1. kafka-python (Popular Pure-Python Client)
- Mature, widely used pure Python client
- Great for learning and many production workloads
- Simple API and easy to read/teach
- Install:
pip install kafka-python
2. confluent-kafka (Confluent Client)
- High-performance client based on librdkafka (C library)

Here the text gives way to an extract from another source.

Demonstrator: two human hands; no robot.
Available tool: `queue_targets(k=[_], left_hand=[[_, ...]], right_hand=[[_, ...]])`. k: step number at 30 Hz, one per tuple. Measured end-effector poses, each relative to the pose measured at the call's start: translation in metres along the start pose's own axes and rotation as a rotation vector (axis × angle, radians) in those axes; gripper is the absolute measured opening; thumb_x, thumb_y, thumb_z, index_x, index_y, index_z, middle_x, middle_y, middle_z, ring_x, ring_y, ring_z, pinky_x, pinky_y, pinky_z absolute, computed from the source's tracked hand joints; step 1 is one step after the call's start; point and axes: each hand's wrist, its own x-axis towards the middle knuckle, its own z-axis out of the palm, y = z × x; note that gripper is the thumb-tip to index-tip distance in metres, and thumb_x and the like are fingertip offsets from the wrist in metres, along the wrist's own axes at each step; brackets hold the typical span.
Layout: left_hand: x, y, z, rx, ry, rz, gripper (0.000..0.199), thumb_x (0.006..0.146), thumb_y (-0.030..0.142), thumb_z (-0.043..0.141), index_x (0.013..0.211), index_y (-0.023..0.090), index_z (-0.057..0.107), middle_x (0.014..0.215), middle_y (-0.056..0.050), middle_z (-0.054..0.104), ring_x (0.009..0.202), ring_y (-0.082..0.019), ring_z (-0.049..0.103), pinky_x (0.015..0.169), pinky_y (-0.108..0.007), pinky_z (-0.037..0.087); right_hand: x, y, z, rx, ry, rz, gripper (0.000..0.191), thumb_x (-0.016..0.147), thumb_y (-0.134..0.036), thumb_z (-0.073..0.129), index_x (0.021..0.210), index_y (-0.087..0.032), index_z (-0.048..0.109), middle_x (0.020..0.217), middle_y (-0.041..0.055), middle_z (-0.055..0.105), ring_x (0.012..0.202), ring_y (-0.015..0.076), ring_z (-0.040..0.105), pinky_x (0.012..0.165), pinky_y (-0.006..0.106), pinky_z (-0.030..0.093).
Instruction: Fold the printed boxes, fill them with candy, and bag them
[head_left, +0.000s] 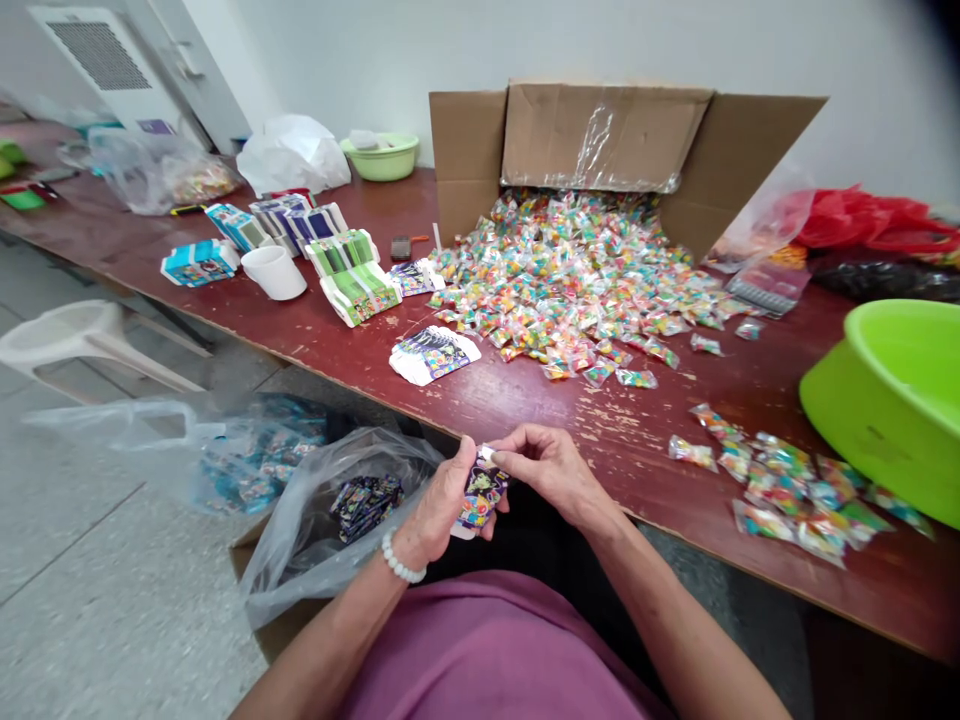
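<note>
A small dark printed carton (484,487) with colourful pictures is in my left hand (442,505), held over my lap by the table's front edge. The fingers of my right hand (551,465) pinch the white flap at the carton's top end. A white flap also sticks out at its lower end. On the table just beyond lie flattened dark cartons (433,355). Behind them spreads a big heap of small clear candy packets (570,290), spilling from a tipped cardboard box (600,135).
A plastic-lined box (262,575) with filled dark cartons (365,507) stands at my left. Bundled green cartons (354,277), a tape roll (274,272) and blue cartons (199,263) sit left on the table (525,400). Loose packets (787,485) and a green basin (885,400) are right.
</note>
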Motion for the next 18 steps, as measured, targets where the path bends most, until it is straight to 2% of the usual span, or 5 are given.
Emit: queue_targets(k=[5,10,13,16,18], left_hand=[[0.0,-0.004,-0.003,0.002,0.015,0.005,0.072,0.087,0.074,0.037,0.103,0.011,0.069,0.065,-0.006,0.066,0.042,-0.013,0.058,0.041,-0.021,0.041],[0.003,-0.007,0.001,-0.097,0.046,-0.063,0.073,0.084,0.077,0.041,0.115,0.014,0.065,0.059,-0.002,0.062,0.037,-0.013,0.055,0.037,-0.022,0.04],[0.005,-0.007,0.004,-0.188,0.064,-0.062,0.066,0.085,0.072,0.046,0.123,0.019,0.059,0.066,-0.001,0.064,0.043,-0.013,0.058,0.041,-0.023,0.045],[0.004,-0.008,0.005,-0.264,0.033,-0.066,0.049,0.085,0.053,0.064,0.124,0.026,0.054,0.081,-0.001,0.068,0.062,-0.016,0.066,0.056,-0.027,0.053],[0.003,-0.013,0.004,-0.313,0.0,-0.078,0.043,0.081,0.039,0.072,0.118,0.025,0.056,0.091,-0.003,0.069,0.075,-0.017,0.068,0.068,-0.029,0.054]], right_hand=[[-0.006,0.002,-0.001,-0.101,-0.016,-0.103,0.027,0.082,-0.044,0.071,0.08,-0.018,0.066,0.08,0.0046,0.075,0.052,0.0142,0.064,0.054,0.028,0.051],[-0.017,0.008,0.005,-0.449,0.005,-0.38,0.015,0.093,-0.035,0.06,0.091,-0.024,0.071,0.109,0.0071,0.072,0.095,0.0209,0.067,0.086,0.036,0.052],[-0.016,0.01,0.0,-0.542,-0.005,-0.427,0.015,0.094,-0.031,0.057,0.1,-0.026,0.07,0.112,0.0067,0.07,0.101,0.0205,0.064,0.09,0.036,0.05],[-0.003,0.005,-0.037,-0.605,0.101,-0.408,0.019,0.094,-0.033,0.056,0.099,-0.024,0.072,0.102,0.0062,0.071,0.095,0.0203,0.064,0.089,0.035,0.05],[0.01,-0.004,-0.081,-0.696,0.422,-0.298,0.026,0.094,-0.036,0.053,0.106,-0.021,0.07,0.103,0.0081,0.071,0.096,0.0223,0.064,0.089,0.036,0.049]])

- Excellent performance and reliability
- Rich configuration and production-ready features
- Install:
pip install confluent-kafka
3. aiokafka (Asyncio-based Client)
- Asynchronous client for asyncio apps
- Great for high-concurrency, async microservices
- Integrates nicely with modern async frameworks (FastAPI, etc.)
- Install:
pip install aiokafka
For this module, we’ll primarily use `kafka-python` because it’s very readable and good for teaching.

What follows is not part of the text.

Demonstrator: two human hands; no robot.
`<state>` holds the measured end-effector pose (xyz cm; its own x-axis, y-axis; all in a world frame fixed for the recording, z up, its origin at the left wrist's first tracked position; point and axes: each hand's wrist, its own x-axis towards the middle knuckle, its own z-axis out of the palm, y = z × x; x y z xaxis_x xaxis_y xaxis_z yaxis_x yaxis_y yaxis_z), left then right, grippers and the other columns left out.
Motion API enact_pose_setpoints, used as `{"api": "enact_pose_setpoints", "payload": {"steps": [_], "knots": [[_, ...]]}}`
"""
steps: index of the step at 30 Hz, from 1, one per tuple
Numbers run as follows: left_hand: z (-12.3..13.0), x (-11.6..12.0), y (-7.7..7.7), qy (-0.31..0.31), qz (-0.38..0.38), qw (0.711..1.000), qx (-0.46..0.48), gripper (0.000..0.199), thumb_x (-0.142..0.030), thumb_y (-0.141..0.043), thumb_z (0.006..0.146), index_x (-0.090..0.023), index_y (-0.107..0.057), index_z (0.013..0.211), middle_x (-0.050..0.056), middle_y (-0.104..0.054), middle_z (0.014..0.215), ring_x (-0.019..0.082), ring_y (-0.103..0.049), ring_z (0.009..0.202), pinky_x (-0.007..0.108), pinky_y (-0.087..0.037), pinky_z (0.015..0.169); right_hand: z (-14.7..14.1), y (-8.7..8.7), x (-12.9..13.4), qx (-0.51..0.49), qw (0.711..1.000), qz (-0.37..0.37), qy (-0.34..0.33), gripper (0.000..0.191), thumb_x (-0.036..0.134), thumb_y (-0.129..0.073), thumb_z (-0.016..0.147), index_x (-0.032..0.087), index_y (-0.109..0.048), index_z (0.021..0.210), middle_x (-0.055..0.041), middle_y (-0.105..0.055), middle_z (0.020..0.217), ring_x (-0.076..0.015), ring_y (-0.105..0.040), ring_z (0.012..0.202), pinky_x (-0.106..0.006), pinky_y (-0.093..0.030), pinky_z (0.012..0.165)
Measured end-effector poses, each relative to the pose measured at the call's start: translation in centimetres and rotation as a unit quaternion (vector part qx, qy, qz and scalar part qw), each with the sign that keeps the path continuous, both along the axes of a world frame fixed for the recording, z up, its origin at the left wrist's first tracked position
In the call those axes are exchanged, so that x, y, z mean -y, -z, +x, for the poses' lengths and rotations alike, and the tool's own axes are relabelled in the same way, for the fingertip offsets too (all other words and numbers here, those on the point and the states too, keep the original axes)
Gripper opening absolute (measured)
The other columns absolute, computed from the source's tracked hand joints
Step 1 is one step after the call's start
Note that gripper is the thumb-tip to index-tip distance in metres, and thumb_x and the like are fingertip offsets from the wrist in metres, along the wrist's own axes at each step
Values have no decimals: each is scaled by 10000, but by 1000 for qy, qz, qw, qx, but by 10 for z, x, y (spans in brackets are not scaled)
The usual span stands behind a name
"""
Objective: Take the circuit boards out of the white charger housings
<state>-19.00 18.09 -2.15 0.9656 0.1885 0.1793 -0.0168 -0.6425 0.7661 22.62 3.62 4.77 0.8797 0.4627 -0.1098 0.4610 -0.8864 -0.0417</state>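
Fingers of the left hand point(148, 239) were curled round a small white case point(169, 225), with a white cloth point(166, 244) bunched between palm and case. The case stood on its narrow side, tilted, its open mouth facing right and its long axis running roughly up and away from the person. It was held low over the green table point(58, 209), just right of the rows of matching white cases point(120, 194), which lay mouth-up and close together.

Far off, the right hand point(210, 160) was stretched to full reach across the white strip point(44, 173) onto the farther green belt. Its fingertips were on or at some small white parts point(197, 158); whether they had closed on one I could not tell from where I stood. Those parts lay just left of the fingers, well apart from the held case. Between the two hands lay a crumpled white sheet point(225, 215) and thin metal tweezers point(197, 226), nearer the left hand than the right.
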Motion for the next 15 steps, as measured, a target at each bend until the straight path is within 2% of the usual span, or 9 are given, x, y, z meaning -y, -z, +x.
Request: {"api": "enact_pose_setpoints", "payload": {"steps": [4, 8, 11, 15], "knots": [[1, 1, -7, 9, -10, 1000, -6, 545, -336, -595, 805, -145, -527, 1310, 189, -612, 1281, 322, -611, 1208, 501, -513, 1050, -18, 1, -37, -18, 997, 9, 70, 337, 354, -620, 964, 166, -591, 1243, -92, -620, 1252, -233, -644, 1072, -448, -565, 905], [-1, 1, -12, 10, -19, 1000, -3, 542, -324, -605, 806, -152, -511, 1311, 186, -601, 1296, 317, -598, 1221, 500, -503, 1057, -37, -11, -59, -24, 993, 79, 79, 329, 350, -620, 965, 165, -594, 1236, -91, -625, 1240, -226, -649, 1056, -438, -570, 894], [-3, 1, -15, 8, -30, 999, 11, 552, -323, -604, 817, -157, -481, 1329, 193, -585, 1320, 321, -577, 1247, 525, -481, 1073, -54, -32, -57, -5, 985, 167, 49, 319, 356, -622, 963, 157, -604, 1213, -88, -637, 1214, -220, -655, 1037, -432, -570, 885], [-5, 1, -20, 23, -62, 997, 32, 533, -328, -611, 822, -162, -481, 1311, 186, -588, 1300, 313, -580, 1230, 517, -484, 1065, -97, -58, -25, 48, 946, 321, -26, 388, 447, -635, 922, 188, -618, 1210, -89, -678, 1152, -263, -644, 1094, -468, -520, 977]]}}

🧱 Setting Up the Python Environment
Create and Activate a Virtual Environment
# Create virtual environment
python -m venv kafka-env
# Activate environment
# Windows:
kafka-env\Scripts\activate
# Linux/Mac:
source kafka-env/bin/activate
# Install dependencies
pip install kafka-python confluent-kafka python-dotenv
requirements.txt
kafka-python==2.0.2
confluent-kafka==2.3.0
python-dotenv==1.0.0
You can pin versions like this for reproducible environments.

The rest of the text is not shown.